For years, climate scientists haven’t included the melting permafrost in their climate change models. Now, the big thaw is on. Permafrost is adding CO2 to the atmosphere. But Cory discovered that there’s more to the equation—those landslides and sinkholes are exposing once-frozen carbon to sunlight and adding more CO2 to the atmosphere than scientists had ever suspected.

Arctic permafrost is essentially underground soil that’s been frozen for thousands of years. For a long time, scientists have known that as global temperatures rise and permafrost melts during summers, bacteria are consuming organic carbon in the soil. The bacteria convert the carbon into carbon dioxide and expel it back into the atmosphere. The added CO2—a greenhouse gas—contributes to the global warming trend.

“But we thought the bacteria respire CO2 in the dark, below the surface,” Cory says. “And we didn’t know the timing or other controlling factors. All we knew was there was a lot of potential to turn organic carbon into CO2.”

Those unknowns were why climatologists didn’t include melting permafrost in their climate change models.

A few years ago, though, geologists spotted huge sinkholes and landslides in the Arctic. Cory suspected that the carbon—once destined to convert into CO2 in the dark underground—would now convert to CO2 while being exposed to the Arctic summer sunlight—24 hours a day. She wanted to find out whether that mattered.

On the colder side of Alaska’s north slope, 460 miles north of Fairbanks, Cory sets up shop each summer at the U.S. Arctic Long Term Ecological Research site. She arrives before May 1 so she doesn’t miss the annual freshet—when snow and ice melt within a few days and lay bare the brown tundra.

Beneath the surface of the tundra is permafrost. In some areas, ice below the surface holds the soil in place. When that ice melts, the ground slumps, creating landslides and sinkholes that scientists call thermokarsts. [Thermo refers to heat; karst, derived from German, refers to sinking land.]
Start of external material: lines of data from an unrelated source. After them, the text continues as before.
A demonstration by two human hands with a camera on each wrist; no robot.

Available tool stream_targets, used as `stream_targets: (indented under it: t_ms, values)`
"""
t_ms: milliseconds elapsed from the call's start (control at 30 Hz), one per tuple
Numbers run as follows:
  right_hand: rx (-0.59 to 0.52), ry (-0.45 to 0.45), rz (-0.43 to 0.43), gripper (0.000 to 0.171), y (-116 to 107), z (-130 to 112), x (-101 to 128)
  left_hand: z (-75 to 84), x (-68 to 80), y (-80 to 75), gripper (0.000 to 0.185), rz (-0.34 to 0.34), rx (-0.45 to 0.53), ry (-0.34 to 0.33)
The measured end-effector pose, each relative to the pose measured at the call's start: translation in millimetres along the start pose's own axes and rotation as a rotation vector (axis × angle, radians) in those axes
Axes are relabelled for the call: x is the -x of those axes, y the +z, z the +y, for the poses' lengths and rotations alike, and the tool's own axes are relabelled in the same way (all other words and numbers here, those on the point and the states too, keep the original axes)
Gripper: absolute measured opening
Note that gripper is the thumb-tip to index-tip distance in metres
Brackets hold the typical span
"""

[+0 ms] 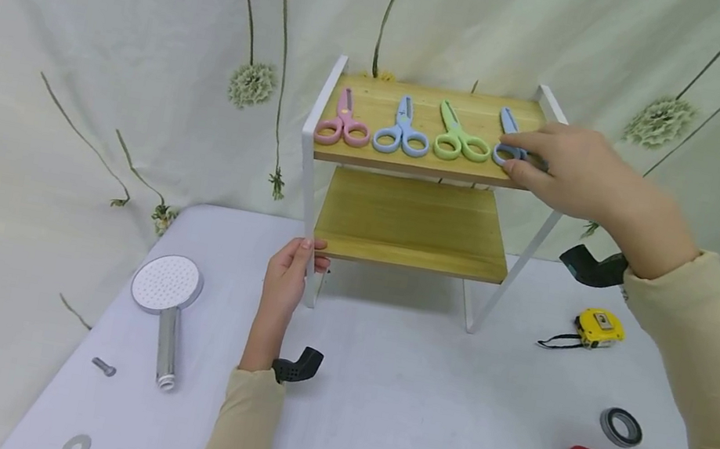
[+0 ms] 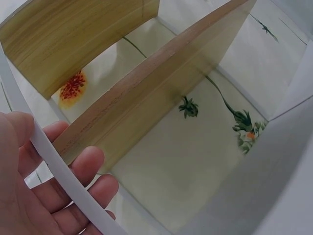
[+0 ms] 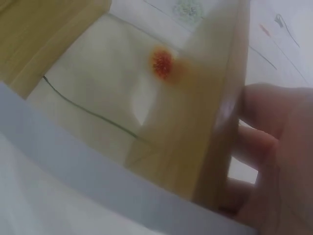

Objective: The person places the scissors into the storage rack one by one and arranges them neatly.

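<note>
We see a rack [image 1: 414,222] with matt wooden shelves and a smooth white frame, holding scissors [image 1: 402,130] with plastic handles. On the near left lies a glossy metal shower head [image 1: 165,295] on a smooth white table [image 1: 412,424], with printed cloth [image 1: 109,55] behind.

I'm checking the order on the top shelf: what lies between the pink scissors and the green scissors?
One light blue pair of scissors lies between the pink scissors and the green scissors, handles toward the shelf's front edge. The head view shows it.

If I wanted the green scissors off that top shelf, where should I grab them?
Probably by the two finger loops of the green scissors. They lie flat on the top shelf, loops at its front edge and blades pointing to the back, so come from the front, between the neighbouring blue pairs.
</note>
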State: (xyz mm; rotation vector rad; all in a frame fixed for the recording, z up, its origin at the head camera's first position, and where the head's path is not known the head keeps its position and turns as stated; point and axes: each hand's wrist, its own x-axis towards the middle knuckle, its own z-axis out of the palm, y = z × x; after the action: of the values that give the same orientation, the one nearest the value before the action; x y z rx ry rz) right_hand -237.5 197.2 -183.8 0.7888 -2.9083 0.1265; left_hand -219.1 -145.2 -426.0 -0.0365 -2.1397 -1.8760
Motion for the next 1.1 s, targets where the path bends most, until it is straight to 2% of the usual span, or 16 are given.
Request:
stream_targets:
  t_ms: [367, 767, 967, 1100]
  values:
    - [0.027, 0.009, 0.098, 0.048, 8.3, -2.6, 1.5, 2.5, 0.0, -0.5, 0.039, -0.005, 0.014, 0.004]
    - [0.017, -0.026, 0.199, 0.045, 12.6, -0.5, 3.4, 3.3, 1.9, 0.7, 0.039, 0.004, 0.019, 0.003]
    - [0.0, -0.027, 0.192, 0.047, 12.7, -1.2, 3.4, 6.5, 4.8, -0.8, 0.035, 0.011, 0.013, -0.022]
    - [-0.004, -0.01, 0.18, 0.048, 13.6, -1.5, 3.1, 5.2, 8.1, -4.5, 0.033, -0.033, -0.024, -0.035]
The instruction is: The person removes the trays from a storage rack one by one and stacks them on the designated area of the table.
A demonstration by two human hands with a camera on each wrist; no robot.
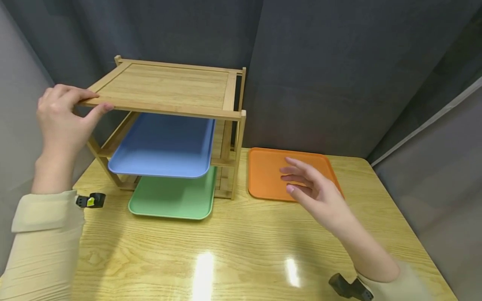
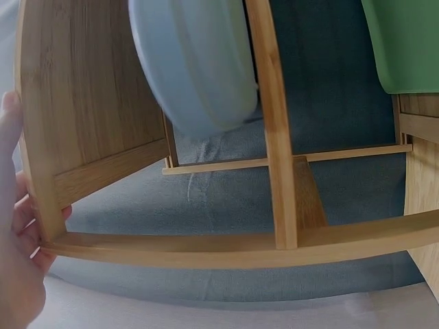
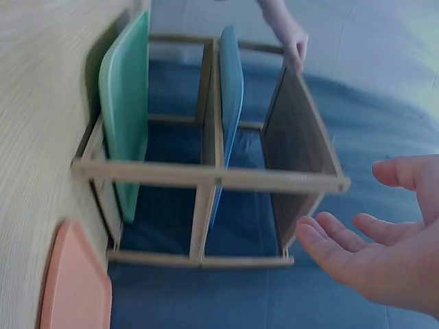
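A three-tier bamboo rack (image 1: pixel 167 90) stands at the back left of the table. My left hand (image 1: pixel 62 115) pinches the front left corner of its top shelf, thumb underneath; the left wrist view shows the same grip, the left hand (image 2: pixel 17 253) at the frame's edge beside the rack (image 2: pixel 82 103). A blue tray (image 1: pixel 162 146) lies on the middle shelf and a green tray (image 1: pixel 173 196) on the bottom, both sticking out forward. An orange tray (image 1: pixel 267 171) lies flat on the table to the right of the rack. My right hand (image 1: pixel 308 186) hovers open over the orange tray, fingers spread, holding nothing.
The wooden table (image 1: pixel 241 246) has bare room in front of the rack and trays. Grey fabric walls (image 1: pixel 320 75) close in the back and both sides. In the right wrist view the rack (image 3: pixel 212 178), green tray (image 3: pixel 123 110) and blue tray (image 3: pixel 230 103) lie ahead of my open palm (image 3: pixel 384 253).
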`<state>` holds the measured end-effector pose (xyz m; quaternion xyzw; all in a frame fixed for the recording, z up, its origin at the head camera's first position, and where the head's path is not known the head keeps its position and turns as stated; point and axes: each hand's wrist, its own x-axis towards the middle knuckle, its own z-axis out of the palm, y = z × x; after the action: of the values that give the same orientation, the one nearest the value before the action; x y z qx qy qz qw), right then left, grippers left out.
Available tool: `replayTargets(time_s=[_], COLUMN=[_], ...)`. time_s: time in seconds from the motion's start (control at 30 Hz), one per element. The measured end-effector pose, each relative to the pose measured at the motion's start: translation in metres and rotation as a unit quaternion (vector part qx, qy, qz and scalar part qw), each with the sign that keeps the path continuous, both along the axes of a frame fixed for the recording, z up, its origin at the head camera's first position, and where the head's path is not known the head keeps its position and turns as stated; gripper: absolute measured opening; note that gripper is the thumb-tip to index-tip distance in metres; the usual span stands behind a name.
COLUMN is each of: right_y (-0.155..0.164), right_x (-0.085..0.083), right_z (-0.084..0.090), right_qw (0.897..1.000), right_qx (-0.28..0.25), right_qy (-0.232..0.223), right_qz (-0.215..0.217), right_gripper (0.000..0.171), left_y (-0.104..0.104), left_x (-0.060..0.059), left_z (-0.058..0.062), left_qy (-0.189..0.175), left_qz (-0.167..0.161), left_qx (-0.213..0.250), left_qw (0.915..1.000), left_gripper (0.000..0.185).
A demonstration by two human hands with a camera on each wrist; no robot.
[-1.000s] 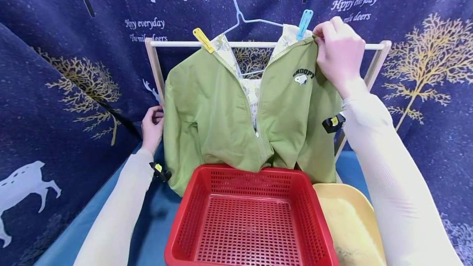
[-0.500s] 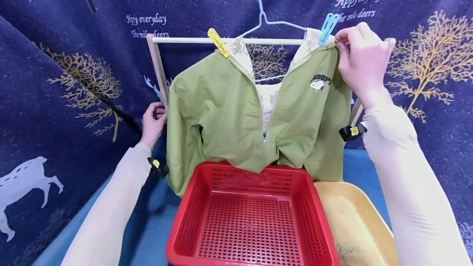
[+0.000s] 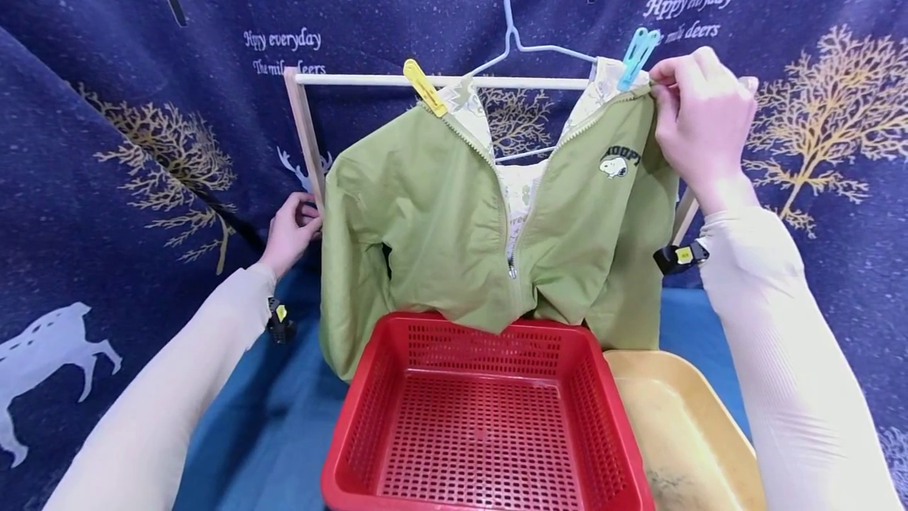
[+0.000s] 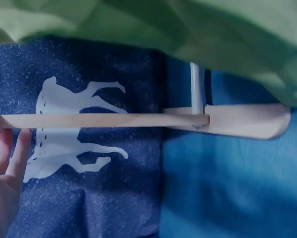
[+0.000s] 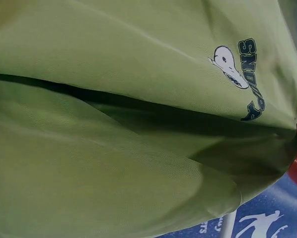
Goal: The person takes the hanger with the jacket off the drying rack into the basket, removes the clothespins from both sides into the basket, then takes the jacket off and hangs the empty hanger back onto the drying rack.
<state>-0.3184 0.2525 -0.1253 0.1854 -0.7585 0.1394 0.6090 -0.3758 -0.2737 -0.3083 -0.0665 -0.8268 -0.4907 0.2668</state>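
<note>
The right hand [image 3: 698,128] pinches the shoulder seam of the green zip-up jacket [image 3: 454,227] between curled fingers and thumb, just beside the blue clothespin [image 3: 636,48] that clamps that shoulder to the pale blue wire hanger [image 3: 512,42]. The jacket lies directly left of and below this hand, so the right hand is the nearer one to the clipped shoulder; its long axis runs down from the collar to the hem, front facing the person, zip partly open, the Snoopy badge [image 3: 619,163] close under the fingers and filling part of the right wrist view [image 5: 238,74]. A yellow clothespin [image 3: 424,87] holds the other shoulder. The hem droops onto the back rim of the red plastic basket [image 3: 355,424], and a yellow tub [image 3: 716,424] sits touching the basket's right side. The left hand [image 3: 291,229] curls round the left upright of the wooden drying rack [image 3: 307,132], beside the jacket's hanging sleeve but apart from the cloth; the left wrist view shows its fingers [image 4: 7,158] at that post, above the rack's foot [image 4: 243,120] on the blue cloth.
</note>
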Motion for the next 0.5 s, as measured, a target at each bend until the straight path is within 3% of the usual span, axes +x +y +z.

Click to read photo caption. Photo by Rose Cory

Sometimes the thermokarsts are small—like the footprint of a house. Often, though, they’re larger than a football field. They can range in depth from a few feet to several meters. Many thermokarsts are near lakes, streams, and rivers—bodies of water rife with bacteria. Those are the thermokarsts Cory studies.

Click to read photo caption. Photo by Rose Cory

To get to them, she sometimes walks two miles while carrying backpacks full of experimentation devices and gallon jugs for water collection. Other times she helicopters for many miles.

Once on site, she can see how the release of ancient carbon affects the water. Streams turn golden-brown. Viewed from above, some lakes turn light blue from the influx of carbon. “It’s like when you put a tea bag in hot water,” she says. The chemical components of the tea plant dissolve and gives the water color.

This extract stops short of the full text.